Passions et Tempêtes, Julia Lezhneva et Carlo Vistoli au TCE
Construite autour de Händel, Porpora, Vivaldi et Graun, la soirée fait la part belle à la virtuosité propre à ce beau chant baroque où l’interprète doit montrer sa suprématie technique et expressive.
Entrée sur scène dans une robe blanche et brillante, Julia Lezhneva est prête à affronter un programme redoutable qui s’ouvre par les périlleuses vocalises de "Come Nave in mezzo all’onde" (Siface, Porpora). La soprano a pour elle une voix chaude, ronde, à la fois cuivrée dans le medium et presque blanche quand elle s’allège. La projection n’est pas torrentielle mais le timbre brille suffisamment pour être audible sur toute la tessiture. Dès son premier air, les longues vocalises semées de grands intervalles comme autant de pièges sont chantées crânement, un petit sourire aux lèvres comme pour assumer avec élégance le côté “show off” (démonstratif) de ces airs de bravoure. La chanteuse assume la virtuosité jusqu’à ses limites "Un pensiero nemico di pace" (Il trionfo del tempo e del disinganno) est pris à toute allure quitte à ce que la ligne de chant se perde un peu.
Pourtant le charme opère visiblement davantage sur l’auditoire dans les pièces plus calmes où elle peut montrer sa musicalité, à la fois expressive et sereine : comme dans la très longue (et néanmoins habitée) cadence qui conclut "Senza di te" (Coriolano, Graun) ou bien encore dans le poétique "Zeffiretti che sussurate" (Ercole sul Termodonte, Vivaldi) où la voix plane avec grâce au-dessus de l’orchestre.
À ses côtés, Carlo Vistoli paraît d’abord moins à l’aise, se balançant d’un pied à l’autre : "Mi lusinga il dolce affetto" (Alcina, Händel) le trouve concentré sur le chant. La voix est sonore dans le haut medium, la technique solide qui lui permet d’oser des nuances, les vocalises et autres trilles sont affrontés avec panache. Le medium et le grave s’effacent cependant par moments, comme dans "Tu spietato non farai" (Ifigenia in Aulide, Porpora) où certaines parties des phrases disparaissent dans la masse orchestrale des Accents. Le chanteur est néanmoins animé de belles intentions musicales avec des reprises particulièrement ornées comme dans “Venti, turbini” (Rinaldo, Händel). Il trouve ses marques au fil du concert, terminant par un “Alto Giove” (Polifemo, Porpora) plus homogène et habité. Les voix des deux chanteurs se mêlent enfin avec aisance au cours de leurs duos, se répondant avec complicité malgré la partition qui les sépare du public.

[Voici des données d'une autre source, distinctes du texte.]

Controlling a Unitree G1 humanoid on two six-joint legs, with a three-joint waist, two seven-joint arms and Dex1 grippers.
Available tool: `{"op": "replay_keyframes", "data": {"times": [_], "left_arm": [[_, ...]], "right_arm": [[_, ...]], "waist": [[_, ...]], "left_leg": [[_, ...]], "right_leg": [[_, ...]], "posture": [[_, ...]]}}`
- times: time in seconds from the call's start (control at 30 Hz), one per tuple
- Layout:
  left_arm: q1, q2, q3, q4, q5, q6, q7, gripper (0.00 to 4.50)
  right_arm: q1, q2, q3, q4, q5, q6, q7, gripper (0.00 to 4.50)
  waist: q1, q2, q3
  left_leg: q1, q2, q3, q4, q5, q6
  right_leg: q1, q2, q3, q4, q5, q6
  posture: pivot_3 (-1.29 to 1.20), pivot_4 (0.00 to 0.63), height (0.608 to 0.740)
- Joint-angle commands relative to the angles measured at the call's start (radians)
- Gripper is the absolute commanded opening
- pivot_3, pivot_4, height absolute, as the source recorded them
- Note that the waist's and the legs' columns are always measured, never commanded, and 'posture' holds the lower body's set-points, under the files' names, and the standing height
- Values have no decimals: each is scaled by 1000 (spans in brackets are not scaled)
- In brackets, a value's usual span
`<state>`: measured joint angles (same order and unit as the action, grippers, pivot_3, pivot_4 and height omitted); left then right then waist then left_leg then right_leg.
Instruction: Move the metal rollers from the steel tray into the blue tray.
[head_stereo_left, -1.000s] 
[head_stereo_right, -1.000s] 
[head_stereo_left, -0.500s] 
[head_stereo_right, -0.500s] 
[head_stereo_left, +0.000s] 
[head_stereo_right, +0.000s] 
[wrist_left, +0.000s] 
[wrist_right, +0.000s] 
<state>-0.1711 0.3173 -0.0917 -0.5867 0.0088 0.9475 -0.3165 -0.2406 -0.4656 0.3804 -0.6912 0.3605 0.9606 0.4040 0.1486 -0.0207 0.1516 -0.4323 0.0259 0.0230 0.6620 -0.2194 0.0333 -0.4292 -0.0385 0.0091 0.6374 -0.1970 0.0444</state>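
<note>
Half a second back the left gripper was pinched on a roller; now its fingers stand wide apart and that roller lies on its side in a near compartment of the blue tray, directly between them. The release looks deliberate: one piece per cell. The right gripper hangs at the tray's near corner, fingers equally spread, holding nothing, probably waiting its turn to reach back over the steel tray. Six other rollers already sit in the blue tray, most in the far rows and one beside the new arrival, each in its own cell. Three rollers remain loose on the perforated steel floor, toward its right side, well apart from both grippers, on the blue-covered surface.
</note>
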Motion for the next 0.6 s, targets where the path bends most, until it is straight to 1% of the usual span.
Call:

De son côté, Thibault Noally anime les forces de son ensemble Les Accents depuis son violon, insufflant vigueur et expressivité tout au long du concert, quitte à parfois jouer un peu fort. Les tempi sont rapides comme pour éprouver la virtuosité des instrumentistes (violoncelle, basson…) et des chanteurs (les deux étant souvent en rivalité) mettant en avant la théâtralité exacerbée des partitions. Le violoniste se fait aussi soliste pour une sonate de Händel et un concerto de Vivaldi, faisant preuve d’une belle vélocité et d’un vrai sens des contrastes.
Julia Lezhneva conclut le concert par un “Mi paventi il figlio indegno” (Britannico, Graun) ébouriffant dans ses vocalises interminables mais où les aigus sonnent moins faciles. Peu importe, le public applaudit très chaleureusement le concert et sera récompensé par un bis issu de Poro, re dell’indie de Händel.